▶ _Task prompt_
Search the listing for the word "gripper" and copy every line where it turns up.

▶ _Input data_
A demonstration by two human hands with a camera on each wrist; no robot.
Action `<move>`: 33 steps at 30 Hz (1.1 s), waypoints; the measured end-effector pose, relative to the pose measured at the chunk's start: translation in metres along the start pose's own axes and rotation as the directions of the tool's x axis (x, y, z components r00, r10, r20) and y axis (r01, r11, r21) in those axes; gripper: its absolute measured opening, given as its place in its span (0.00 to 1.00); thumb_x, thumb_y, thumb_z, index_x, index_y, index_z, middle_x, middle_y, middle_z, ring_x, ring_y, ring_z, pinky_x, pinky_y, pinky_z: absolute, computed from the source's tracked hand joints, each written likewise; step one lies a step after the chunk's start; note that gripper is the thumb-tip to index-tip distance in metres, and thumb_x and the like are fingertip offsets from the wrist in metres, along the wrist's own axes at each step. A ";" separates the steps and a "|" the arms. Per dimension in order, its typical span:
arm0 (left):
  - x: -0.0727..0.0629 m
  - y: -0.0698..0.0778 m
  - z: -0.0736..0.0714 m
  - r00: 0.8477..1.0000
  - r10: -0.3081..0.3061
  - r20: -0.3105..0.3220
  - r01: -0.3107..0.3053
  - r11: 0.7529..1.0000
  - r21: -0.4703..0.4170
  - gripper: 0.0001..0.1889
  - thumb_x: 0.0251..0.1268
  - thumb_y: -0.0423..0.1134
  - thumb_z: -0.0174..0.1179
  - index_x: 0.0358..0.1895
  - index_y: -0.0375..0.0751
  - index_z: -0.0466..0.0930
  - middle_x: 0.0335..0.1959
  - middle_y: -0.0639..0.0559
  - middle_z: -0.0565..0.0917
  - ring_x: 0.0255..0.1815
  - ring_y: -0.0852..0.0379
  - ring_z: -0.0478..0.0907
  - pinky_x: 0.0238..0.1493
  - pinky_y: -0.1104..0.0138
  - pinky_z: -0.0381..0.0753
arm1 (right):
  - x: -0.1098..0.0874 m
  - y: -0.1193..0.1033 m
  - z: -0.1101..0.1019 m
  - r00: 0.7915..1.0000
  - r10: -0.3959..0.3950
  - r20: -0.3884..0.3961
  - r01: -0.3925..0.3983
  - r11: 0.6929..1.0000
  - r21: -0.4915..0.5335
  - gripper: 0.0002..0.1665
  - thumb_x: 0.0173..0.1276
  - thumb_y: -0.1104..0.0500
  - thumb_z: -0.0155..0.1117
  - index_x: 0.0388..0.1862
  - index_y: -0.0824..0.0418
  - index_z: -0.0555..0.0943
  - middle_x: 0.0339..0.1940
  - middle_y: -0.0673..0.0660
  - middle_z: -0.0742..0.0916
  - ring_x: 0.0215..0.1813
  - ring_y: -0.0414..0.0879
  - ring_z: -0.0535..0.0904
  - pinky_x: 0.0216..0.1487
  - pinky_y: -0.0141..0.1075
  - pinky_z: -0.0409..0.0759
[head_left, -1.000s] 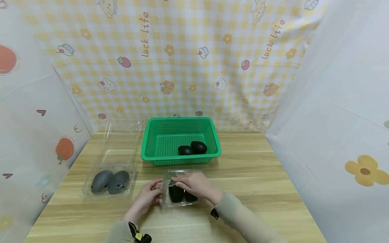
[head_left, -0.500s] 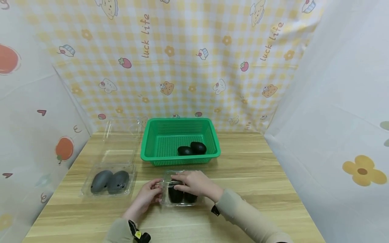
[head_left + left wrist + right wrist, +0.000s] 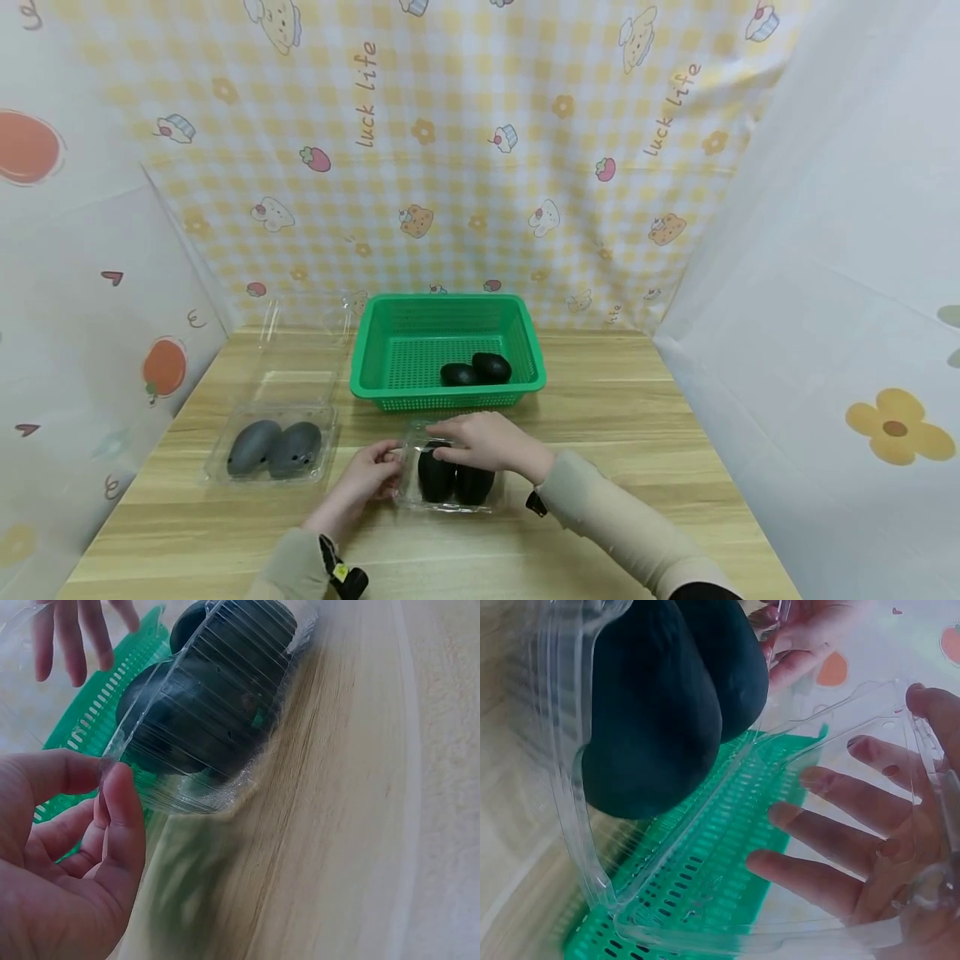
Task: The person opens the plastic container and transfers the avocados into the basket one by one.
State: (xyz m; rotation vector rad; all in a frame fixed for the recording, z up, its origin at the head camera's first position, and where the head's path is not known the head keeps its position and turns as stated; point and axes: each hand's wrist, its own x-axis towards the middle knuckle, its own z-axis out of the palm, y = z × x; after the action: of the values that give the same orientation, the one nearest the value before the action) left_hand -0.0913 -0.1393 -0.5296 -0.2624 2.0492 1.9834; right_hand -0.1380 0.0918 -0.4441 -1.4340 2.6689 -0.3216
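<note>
A clear plastic clamshell box [image 3: 444,507] sits at the front middle of the table, with two dark, avocado-like fruits [image 3: 437,475] in it. My left hand [image 3: 371,473] pinches the box's left rim between thumb and forefinger, as the left wrist view shows close up. Over the back of the box is my right hand [image 3: 487,440]. In the right wrist view its fingers are straight and spread against the raised clear lid [image 3: 780,941], with the thumb at the lid's edge. The lid stands at an angle above the fruits.
Behind the box stands a green perforated basket [image 3: 450,397] with two dark fruits [image 3: 491,367] inside. To the left lies a second clear box [image 3: 326,467], its lid [image 3: 300,383] folded back, holding two grey oval pieces [image 3: 294,448] with small black spots.
My right hand has moved up and back a little, uncovering more of the right fruit. My left hand keeps its pinch on the rim. The basket and second box stay put.
</note>
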 end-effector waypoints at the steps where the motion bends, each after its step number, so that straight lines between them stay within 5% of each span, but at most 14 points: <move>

▶ _Result of the exercise_
Action `<move>`: 33 steps at 30 Hz (1.1 s), waypoints; the measured end-effector pose, relative to the pose measured at the chunk's start: translation in metres along the start pose's own axes and rotation as the directions of the tool's x axis (x, y, z components r00, r10, r20) and y axis (r01, r11, r21) in those axes; gripper: its absolute measured opening, given as its place in its span (0.00 to 1.00); thumb_x, thumb_y, thumb_z, index_x, index_y, index_z, middle_x, middle_y, middle_z, ring_x, ring_y, ring_z, pinky_x, pinky_y, pinky_z: absolute, computed from the source's tracked hand joints, each written likewise; step one lies a step after the chunk's start; note that gripper is the thumb-tip to index-tip distance in metres, and thumb_x and the like are fingertip offsets from the wrist in metres, along the wrist's own axes at each step. A ";" separates the steps and a "|" the arms. Per dimension in order, its typical span:
  - gripper: 0.0001..0.1889
  - gripper: 0.0002..0.1665

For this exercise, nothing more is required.